Mortgage Rates Fell for the Third Week

The Week of April 22, 2013

Freddie Mac announced this week that the average rate for a 30-year fixed rate mortgage fell by two basis points to 3.41 percent and down from 3.90 percent year-over-year.

The average rate for a 15-year fixed rate mortgage was 2.64 percent as compared to last week’s 2.65 percent and down from 3.13 percent year-over-year.

Falling mortgage rates are attributed to reduced consumer spending.  Last week’s economic news included the NAHB Wells Fargo Housing Market Index (HMI), with a reading of 42 for March, four point below investor expectations and two points below February’s index reading.

50 is the equilibrium to understand HMI.  A reading of 50 or above indicates that more builders than not surveyed have a positive outlook.  March results were impacted by builder concerns over tight builder credit, a lack of available lots and increasing construction costs.

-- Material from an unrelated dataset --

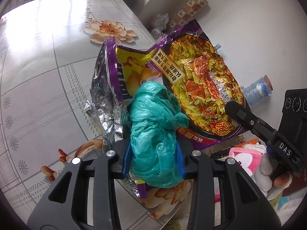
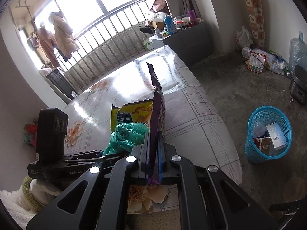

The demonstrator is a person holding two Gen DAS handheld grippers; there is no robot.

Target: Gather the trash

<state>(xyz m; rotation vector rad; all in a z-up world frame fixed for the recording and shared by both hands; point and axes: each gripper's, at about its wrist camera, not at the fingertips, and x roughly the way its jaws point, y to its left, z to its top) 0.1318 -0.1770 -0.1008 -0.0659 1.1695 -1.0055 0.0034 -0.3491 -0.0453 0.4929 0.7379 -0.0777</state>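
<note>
Daylight is admitted through the window; glare is thrown across the table. Edges are bent and darkened.

Lower part of the purple noodle wrapper hidden behind the green plastic bag. Bottom of that bag covered by the left gripper. Print on the wrapper too warped to read. Contents of the blue basket half hidden by its rim; labels too small. Clutter on the far shelf too small to tell apart. Floor pile indistinct.
</note>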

March Housing Starts Increased ~ More Good News for Housing

The U.S. Department of Commerce issued its monthly Housing Starts report last Tuesday.  Housing starts for March came in higher than anticipated at a seasonally adjusted annual rate of 1.04 million.  The consensus had been 933,000 and last week figures beat February’s reported 968,000 housing starts.  Additionally Housing starts rose by 7 percent over February, and rose 47 percent over March 2012, the highest year-to-year increase since 1992.

The Federal Reserve issued its Beige Book Report, which is compiled from reports by the 12 districts of the Federal Reserve. 5 districts reported moderate economic growth, 5 districts reported modest growth, and 2 reported slight economic growth.

Based on the data contained in the Beige Book Report, economists are not expecting the Fed to make changes to its current quantitative easing (QE) program of purchasing $85 billion monthly in bonds and MBS; helping mortgage rates remain at historical lows.

Whats Up this Week?

The National Association of REALTORS® releases its Existing Home Sales report for March today.  The consensus is for 5.03 million homes sold on a seasonally adjusted annual basis.  Existing Home Sale for February was 4.98 million existing homes sold. 

More housing news comes on Tuesday from the FHFA with its Home Price Index for February and the U.S. Department of Commerce releases its New Home Sales for March as well.  The general consensus is 421,000 new homes sold against February’s reading of 411,000 new homes sold.

Thursday’s Weekly Jobless claims are expected to come in at 351,000 as compared to last week’s 352,000.  Employment is a key factor in terms of consumers buying homes and qualifying for mortgage loans.